→ Action item
Copy, word for word, the lines of the entries below between the one with "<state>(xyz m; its" and the one with "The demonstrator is", inclusive, and leave out everything else.

→ Given records
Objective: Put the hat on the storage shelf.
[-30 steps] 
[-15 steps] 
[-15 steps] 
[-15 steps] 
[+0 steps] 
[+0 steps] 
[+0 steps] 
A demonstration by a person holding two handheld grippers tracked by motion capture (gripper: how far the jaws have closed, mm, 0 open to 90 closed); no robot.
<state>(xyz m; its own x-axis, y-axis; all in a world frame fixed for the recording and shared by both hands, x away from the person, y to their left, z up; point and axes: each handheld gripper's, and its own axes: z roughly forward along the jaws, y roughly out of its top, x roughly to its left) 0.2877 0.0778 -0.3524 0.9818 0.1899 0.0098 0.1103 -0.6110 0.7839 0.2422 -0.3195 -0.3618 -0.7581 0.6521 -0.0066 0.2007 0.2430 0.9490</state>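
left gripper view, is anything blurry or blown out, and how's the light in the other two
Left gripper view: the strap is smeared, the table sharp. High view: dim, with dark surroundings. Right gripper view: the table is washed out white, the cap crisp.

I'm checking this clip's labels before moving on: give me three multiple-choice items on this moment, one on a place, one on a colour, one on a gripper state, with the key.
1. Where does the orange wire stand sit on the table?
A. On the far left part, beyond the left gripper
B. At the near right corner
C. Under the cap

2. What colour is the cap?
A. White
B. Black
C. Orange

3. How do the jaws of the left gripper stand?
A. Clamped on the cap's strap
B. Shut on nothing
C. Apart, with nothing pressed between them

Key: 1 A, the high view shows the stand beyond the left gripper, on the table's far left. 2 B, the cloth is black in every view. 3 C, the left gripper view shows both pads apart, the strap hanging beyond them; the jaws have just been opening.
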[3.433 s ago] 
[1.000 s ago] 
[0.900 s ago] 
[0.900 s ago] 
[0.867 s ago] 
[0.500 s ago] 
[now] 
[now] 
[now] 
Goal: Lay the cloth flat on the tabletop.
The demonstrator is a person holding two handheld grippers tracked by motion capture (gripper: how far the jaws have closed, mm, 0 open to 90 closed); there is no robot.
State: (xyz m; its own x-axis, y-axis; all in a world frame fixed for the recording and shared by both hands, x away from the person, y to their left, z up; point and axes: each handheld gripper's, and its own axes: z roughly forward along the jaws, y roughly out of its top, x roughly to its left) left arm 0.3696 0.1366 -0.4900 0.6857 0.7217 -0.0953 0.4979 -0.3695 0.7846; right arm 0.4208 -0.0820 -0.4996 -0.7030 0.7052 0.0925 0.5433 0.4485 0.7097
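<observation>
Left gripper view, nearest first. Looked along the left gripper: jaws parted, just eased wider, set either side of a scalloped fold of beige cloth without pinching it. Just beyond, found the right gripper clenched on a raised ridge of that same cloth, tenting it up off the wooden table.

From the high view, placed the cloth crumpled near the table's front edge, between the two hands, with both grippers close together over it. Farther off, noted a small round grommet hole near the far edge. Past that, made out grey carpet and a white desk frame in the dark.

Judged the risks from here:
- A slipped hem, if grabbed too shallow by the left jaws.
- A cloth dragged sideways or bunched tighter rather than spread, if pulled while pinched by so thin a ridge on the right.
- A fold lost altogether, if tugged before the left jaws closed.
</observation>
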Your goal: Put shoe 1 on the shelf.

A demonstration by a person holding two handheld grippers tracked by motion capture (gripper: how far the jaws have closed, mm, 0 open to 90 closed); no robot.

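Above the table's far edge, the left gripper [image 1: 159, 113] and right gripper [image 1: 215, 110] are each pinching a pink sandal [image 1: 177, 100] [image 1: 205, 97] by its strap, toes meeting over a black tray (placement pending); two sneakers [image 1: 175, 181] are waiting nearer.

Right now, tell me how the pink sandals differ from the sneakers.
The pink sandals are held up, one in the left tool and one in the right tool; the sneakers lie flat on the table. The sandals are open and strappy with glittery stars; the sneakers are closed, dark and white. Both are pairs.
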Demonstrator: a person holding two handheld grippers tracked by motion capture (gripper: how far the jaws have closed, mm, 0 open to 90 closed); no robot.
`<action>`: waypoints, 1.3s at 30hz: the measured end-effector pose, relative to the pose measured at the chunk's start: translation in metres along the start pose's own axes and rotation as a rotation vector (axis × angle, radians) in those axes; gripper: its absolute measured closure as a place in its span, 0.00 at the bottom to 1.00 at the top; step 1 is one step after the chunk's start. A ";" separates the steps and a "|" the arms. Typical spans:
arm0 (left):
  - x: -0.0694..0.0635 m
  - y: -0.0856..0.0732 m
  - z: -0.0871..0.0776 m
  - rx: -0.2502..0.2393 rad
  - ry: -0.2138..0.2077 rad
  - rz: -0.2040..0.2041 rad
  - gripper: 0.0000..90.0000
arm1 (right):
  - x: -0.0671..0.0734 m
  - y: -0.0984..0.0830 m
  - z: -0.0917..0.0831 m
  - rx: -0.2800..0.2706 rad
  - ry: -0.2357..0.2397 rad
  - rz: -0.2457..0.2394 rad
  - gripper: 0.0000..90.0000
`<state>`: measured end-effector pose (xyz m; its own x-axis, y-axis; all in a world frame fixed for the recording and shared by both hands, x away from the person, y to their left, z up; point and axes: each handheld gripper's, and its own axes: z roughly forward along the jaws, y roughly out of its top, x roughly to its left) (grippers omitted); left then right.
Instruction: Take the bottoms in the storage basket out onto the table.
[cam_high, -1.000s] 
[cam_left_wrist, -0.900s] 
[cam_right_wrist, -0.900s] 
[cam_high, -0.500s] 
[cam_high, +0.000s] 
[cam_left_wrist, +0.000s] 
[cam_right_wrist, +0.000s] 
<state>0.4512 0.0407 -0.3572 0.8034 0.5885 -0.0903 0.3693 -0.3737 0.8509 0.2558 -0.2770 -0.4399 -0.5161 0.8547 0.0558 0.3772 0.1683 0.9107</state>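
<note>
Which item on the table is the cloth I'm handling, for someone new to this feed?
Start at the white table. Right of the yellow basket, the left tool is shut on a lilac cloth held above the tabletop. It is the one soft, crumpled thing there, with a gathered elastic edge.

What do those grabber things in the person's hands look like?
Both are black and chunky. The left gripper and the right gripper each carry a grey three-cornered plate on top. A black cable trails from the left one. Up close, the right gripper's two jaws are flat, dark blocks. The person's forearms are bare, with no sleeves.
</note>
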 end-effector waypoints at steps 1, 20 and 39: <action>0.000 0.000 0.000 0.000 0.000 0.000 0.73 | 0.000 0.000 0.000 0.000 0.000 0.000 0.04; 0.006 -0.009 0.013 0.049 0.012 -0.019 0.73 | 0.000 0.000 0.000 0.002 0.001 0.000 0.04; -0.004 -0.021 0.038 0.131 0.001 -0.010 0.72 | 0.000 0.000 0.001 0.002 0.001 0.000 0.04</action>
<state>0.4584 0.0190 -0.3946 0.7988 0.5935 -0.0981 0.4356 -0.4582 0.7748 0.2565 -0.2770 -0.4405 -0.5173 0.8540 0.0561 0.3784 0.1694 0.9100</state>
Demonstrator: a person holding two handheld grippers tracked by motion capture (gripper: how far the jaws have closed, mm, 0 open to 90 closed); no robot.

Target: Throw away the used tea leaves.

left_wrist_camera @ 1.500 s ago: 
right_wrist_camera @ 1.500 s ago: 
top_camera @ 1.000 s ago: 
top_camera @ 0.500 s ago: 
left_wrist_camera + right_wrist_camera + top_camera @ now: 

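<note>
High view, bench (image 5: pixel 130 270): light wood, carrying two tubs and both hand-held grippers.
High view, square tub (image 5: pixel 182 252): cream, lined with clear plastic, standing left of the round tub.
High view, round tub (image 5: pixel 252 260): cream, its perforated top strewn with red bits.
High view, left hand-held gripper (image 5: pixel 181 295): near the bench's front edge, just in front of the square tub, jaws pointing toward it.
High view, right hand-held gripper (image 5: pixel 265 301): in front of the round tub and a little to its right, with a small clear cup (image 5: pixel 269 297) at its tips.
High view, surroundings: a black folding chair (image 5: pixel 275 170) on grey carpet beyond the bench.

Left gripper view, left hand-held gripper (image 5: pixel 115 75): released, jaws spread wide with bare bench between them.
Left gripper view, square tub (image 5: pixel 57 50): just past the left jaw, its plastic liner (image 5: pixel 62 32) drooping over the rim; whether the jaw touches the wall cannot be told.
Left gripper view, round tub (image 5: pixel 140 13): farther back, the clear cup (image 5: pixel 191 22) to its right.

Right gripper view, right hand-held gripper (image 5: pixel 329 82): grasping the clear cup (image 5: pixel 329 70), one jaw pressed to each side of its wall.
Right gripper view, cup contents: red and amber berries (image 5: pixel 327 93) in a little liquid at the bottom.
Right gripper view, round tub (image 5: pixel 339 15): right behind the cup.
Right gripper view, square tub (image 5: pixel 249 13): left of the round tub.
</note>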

→ Exercise response
<state>(xyz m; its own x-axis, y-axis; all in a world frame fixed for the recording and shared by both hands, x away from the person, y to their left, z up; point and axes: each handheld gripper's, and its own axes: z roughly forward along the jaws, y roughly out of its top, x roughly to its left) 0.2877 0.0778 -0.3524 0.9818 0.1899 0.0098 0.1103 -0.6110 0.7839 0.2422 -0.3195 -0.3618 -0.7581 0.6521 -0.0066 0.2007 0.2430 0.9490</state>
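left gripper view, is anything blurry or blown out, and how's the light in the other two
Left gripper view: the strap is smeared, the table sharp. High view: dim, with dark surroundings. Right gripper view: the table is washed out white, the cap crisp.

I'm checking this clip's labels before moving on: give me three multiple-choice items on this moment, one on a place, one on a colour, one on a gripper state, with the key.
1. Where does the orange wire stand sit on the table?
A. On the far left part, beyond the left gripper
B. At the near right corner
C. Under the cap

2. What colour is the cap?
A. White
B. Black
C. Orange

3. How do the jaws of the left gripper stand?
A. Clamped on the cap's strap
B. Shut on nothing
C. Apart, with nothing pressed between them

Key: 1 A, the high view shows the stand beyond the left gripper, on the table's far left. 2 B, the cloth is black in every view. 3 C, the left gripper view shows both pads apart, the strap hanging beyond them; the jaws have just been opening.
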[3.433 s ago] 
[1.000 s ago] 
[0.900 s ago] 
[0.900 s ago] 
[0.867 s ago] 
[0.500 s ago] 
[now] 
[now] 
[now] 
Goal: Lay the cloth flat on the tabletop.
The demonstrator is a person holding two handheld grippers tracked by motion capture (gripper: how far the jaws have closed, mm, 0 open to 90 closed); there is no robot.

There is no more output for this exercise.